112a Zweitens: Obwohl im Leben der Kirche akzidentelle Bestandteile vorhanden sind, darf nicht alles, was ein Akzidens darstellt, von der Kirche wahllos angenommen oder aufgegeben werden. Wie nämlich jeder Gegenstand bestimmte Akzidenzien hat und bestimmte andere nicht hat (ein Schiff mit einem Ausmaß von hundert Stadien ist laut Aristoteles kein Schiff mehr) und wie der Körper z.B. einen Umfang und kein Gewissen besitzt, so verfügt auch die Kirche über bestimmte Akzidenzien und andere nicht. Ebenso gibt es solche, die mit ihrer Essenz unvereinbar sind und sie zerstören. Der endlose geschichtliche Kampf der Kirche richtete sich gegen akzidentelle Formen, die, im Begriff von innen einzuschleichen oder ihr von außen aufgedrängt zu werden, die Essenz der Kirche zerstört hätten. War beispielsweise der Monophysitismus etwa keine akzidentelle Weise, die Gottheit Christi zu verstehen? Und war Luthers privater Geist - die persönliche Auffassung des Einzelnen - etwa keine akzidentelle Weise, das Wirken des heiligen Geistes zu verstehen?

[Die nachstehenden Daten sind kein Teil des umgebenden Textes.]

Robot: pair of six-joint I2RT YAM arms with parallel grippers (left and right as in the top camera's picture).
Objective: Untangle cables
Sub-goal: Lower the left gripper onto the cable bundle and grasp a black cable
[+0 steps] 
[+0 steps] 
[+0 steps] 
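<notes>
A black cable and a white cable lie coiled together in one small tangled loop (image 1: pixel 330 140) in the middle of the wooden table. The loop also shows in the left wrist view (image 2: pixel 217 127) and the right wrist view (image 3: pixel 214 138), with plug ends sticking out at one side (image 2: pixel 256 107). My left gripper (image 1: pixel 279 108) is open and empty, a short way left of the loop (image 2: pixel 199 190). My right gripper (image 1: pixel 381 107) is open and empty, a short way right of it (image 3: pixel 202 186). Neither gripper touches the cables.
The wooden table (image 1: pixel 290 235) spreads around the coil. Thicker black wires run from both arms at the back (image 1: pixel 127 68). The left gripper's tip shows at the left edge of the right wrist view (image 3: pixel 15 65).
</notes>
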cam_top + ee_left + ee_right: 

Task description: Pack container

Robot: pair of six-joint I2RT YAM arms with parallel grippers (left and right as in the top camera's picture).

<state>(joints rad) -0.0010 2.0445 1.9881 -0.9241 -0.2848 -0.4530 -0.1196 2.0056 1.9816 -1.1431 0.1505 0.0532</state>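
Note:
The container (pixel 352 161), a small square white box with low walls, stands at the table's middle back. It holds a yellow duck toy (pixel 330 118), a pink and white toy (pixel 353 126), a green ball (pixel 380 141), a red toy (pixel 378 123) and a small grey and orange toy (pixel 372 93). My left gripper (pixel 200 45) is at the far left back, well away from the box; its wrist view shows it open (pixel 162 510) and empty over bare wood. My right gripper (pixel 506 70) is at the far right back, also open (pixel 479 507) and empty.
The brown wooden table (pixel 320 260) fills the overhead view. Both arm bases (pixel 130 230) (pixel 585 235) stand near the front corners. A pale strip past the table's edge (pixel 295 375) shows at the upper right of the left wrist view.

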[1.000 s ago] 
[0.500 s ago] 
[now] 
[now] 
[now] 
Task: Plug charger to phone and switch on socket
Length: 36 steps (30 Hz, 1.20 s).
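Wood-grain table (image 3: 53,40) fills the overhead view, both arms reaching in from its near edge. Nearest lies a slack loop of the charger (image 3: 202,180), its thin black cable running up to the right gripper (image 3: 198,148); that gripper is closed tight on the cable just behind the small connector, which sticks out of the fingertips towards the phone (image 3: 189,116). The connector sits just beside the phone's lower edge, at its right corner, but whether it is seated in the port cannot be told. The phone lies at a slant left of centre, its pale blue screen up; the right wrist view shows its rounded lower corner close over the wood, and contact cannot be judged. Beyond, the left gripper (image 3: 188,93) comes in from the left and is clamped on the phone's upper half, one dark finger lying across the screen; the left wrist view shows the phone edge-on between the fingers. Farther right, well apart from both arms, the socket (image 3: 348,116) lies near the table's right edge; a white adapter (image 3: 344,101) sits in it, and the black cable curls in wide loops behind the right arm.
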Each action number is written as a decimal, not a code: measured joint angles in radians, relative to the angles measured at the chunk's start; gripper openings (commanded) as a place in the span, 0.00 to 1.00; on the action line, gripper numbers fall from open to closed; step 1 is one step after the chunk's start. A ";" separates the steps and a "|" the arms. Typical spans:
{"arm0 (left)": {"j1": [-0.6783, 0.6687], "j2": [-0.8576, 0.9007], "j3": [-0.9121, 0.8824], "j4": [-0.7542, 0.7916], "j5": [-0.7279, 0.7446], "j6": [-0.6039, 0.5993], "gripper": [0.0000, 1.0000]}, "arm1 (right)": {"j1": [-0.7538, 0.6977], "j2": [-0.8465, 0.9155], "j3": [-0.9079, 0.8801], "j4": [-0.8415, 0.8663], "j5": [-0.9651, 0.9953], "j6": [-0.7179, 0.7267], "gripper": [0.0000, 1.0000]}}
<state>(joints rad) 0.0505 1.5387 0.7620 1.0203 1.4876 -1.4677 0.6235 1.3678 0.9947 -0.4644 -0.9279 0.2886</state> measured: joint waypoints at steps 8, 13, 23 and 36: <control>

112b Drittens: Die Dinge und die Gattungen von Dingen, die der nachkonziliare Wandel erfaßt hat, sind freilich Akzidenzien im Leben der Kirche, doch dürfen Akzidenzien nicht als belanglos angesehen werden, als könnten sie sein oder nicht sein, so oder so sein, ohne daß die Essenz der Kirche dadurch verändert würde. Hier ist gewiß nicht der Ort, die Metaphysik einzuflechten und auf die Schrift De ente et essentia des hl. Thomas von Aquin aufmerksam zu machen. Allerdings muß daran erinnert werden, daß die Substanz der Kirche nur in deren Akzidenzien präsent ist und daß eine unausgeprägte Substanz, der also die Akzidenzien fehlen, eine nichtige Substanz, ein Nicht-Seiendes ist. Das gesamte geschichtliche Dasein eines Individuums ist anhand seiner Erkenntnis- und Willensakte erfaßbar: Sind nun aber diese Vorgänge des Erkennens und Wollens etwas anderes als akzidentelle Realitäten, die accidunt /zufallen, kommen und gehen, entstehen und vergehen? Gleichwohl hängt das dem Sittengesetz gemäße Ziel, Heil oder Verdammnis, gerade von jenen Akzidenzien ab. So ist auch das gesamte geschichtliche Leben der Kirche ihr Leben in ihrem akzidentellen Bestand und ihren Kontingenzen. Wie kann man verkennen, daß ihre akzidentelle Bestandteile bedeutend, ja von substantieller Bedeutung sind? Und sind die in den akzidentellen Formen erfolgenden Veränderungen nicht auch - akzidentelle und geschichtliche - Veränderungen der unwandelbaren Essenz der Kirche? Sollten sich alle akzidentellen Bestandteile verändern, wie könnten wir dann die kirchliche Substanz selbst als unverändert ansehen? Was bliebe von einem Menschen, wenn all das, was ihn akzidentell und historisch umfängt, gewandelt würde? Was bleibt von Sokrates übrig ohne seine Ekstasis vor Potidäa, ohne die Gespräche auf der Agora, die Fünfhundert und den Schierlingsbecher? Was bleibt von Campanella ohne die fünf Torturen, die Verschwörung von Kalabrien, ohne Verrat und Leid? Was von Napoleon ohne das Konsulat, Austerlitz und Waterloo? Dennoch sind all diese Dinge die Akzidenzien des Menschen. Die Platoniker trennten die Essenzen von der Geschichte, um sie im Hyperuranium - über dem Himmelsgewölbe - wiederzufinden. Wo aber werden wir sie wiederfinden?